Audit and Risk Committee provides an independent means through which the Board of Governors receives assurance on the University's internal control environment in its widest sense. Its role is to test the adequacy and efficiency of systems of risk and internal control using a range of sources of assurance.

The specific functions of Audit and Risk Committee include the appointment of the external auditors and internal audit provision and associated arrangements. It also considers the major findings and management responses from audit investigations. The Committee keeps under review the effectiveness of risk management, control and governance arrangements.

Constitutional arrangements

In accordance with the provisions of the Articles of Government the Board of Governors of the University of Sunderland has established a committee, known as the “Audit Committee” (the “Committee”), to operate in accordance with the following constitutional arrangements with responsibilities as set out within the following terms of reference:

Terms of Reference

In accordance with all statutory requirements, the provisions of the Articles of Government, the requirements of the Office for Students (OfS) and any other competent authority, to be responsible to the Board of Governors (the “Board”) for:

a) the appointment of the External Auditors, the audit fee, the provision of any non-audit services by the External Auditors and any questions of resignation or dismissal of the External Auditors.

b) discussing, if necessary, with the External Auditors, before the audit begins, the nature and scope of the audit.

c) discussing with the External Auditors problems and reservations arising from the interim and final audits, including a review of the Management Letter incorporating management responses, and any other matters the External Auditors may wish to discuss (in the absence of Management where necessary).

d) the appointment and terms of engagement of the Internal Audit provider, the audit fee, the provision of any non-audit services by the Internal Audit provider and any questions of terminating the Internal Audit provider.

e) reviewing the Internal Auditors’ audit risk assessment and strategy; considering major findings of Internal Audit investigations and management’s response; and promoting co-ordination between the Internal and External Auditors.
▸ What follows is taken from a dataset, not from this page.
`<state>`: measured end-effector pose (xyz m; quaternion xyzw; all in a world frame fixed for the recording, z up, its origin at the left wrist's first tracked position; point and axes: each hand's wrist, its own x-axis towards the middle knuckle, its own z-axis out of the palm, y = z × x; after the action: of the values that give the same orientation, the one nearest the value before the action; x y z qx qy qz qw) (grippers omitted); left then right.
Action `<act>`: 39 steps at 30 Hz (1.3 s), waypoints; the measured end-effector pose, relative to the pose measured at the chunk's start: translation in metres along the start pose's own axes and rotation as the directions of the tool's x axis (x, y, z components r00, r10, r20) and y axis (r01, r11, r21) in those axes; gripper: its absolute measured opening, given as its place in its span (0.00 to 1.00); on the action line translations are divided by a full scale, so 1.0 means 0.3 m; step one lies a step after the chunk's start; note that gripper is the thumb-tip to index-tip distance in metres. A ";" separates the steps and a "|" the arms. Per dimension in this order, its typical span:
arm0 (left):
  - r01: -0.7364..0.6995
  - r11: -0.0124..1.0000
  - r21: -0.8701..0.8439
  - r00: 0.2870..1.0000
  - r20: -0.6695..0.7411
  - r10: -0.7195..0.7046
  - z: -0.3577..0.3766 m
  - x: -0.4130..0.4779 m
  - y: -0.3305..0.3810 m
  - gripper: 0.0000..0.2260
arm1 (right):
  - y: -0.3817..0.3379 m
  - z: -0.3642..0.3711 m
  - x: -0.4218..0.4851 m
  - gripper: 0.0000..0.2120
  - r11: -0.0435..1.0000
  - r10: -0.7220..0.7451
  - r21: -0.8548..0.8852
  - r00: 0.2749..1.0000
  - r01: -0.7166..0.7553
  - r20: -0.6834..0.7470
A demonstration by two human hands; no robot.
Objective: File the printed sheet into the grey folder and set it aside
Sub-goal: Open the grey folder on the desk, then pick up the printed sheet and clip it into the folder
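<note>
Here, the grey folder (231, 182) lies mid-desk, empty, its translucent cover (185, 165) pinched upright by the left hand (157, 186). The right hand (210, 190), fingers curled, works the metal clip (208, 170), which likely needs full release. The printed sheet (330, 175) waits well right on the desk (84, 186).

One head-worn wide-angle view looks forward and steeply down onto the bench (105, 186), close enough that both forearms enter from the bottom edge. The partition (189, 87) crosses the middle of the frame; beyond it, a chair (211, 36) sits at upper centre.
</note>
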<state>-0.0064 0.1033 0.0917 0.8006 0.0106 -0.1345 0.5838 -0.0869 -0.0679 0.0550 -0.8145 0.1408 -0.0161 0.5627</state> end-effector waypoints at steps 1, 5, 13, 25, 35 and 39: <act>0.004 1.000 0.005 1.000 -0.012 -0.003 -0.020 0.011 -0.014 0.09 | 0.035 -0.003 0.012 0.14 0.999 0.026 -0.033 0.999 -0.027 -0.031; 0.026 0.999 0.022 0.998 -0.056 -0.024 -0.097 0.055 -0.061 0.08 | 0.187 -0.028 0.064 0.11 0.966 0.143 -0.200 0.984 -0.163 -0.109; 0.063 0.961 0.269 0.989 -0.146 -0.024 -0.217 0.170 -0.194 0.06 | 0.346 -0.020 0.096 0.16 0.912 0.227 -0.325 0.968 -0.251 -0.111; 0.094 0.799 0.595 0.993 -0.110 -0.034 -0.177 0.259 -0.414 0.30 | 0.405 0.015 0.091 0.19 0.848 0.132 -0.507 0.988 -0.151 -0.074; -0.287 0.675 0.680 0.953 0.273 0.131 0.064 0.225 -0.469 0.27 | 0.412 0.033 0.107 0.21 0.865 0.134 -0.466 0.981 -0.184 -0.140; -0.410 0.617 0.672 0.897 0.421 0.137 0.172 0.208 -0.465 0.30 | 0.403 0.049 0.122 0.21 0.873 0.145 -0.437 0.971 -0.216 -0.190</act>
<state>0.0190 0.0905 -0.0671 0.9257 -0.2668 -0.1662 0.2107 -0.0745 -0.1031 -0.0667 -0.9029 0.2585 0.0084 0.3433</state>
The Committee will ensure that the resources made available for Internal Audit are sufficient to meet the University’s needs (or make a recommendation to the Board as appropriate).

f) keeping under review the effectiveness of the risk management, control and governance arrangements, and in particular reviewing the External Auditors’ Management Letter, the Internal Auditors’ Annual Report, and management responses.

g) provision of advice to the Board of Governors on the University’s risk appetite.

h) monitor and assess the management of strategic risks as identified through the Strategic Risk Register.

i) review annually the institution’s approach to risk management and approve changes or improvements to key elements of its processes and procedures.

j) monitoring the implementation of agreed audit-based recommendations, from whatever source.

k) ensuring that all significant losses have been properly investigated and that the Internal and External Auditors, and where appropriate the OfS have been informed.

l) overseeing the University’s policy on fraud and irregularity, including being notified of any action taken under that policy and in consequence of public interest disclosures.

m) satisfying itself that suitable arrangements are in place to promote economy, efficiency and effectiveness and considering reports to enable it to provide an annual opinion on value for money in its Annual Report to the Board.

n) ensuring that appropriate controls are in place for the management and quality assurance of data submitted to the Higher Education Statistics Agency (HESA), OfS and other funding bodies.

o) receiving any relevant reports from the National Audit Office, OfS and other organisations.

p) monitoring annually the performance and effectiveness of External and Internal Auditors, including any matters affecting their objectivity, and determining any reappointment, where appropriate.

q) considering elements of the Annual Financial Statements in the presence of the External Auditors, including the Auditors’ Formal Opinion, the Statement of Members’ Responsibilities and the Corporate Governance Statement, in accordance with OfS’ Accounts Directions.

r) General oversight of the governance framework and compliance arrangements in relation to the University’s subsidiary companies.

s) in the event of the merger or dissolution of the University, ensuring that the necessary actions are completed, including arranging for a final set of Financial Statements to be completed and signed, and that the OfS have been informed.

t) monitor on behalf of the Board of Governors the University’s compliance with the OfS registration conditions and other OfS regulatory requirements.

Authority

The Committee is authorised by the Board to investigate any activity within its terms of reference. It is authorised to seek any information it requires from any employee, and all employees are directed to co-operate with any request made by the Committee.

The Committee is authorised by the Board to obtain outside legal or other independent professional advice and to secure the attendance of non-members with relevant experience and expertise if it considers this necessary, normally in consultation with the Designated Officer and/or Chair of the Board.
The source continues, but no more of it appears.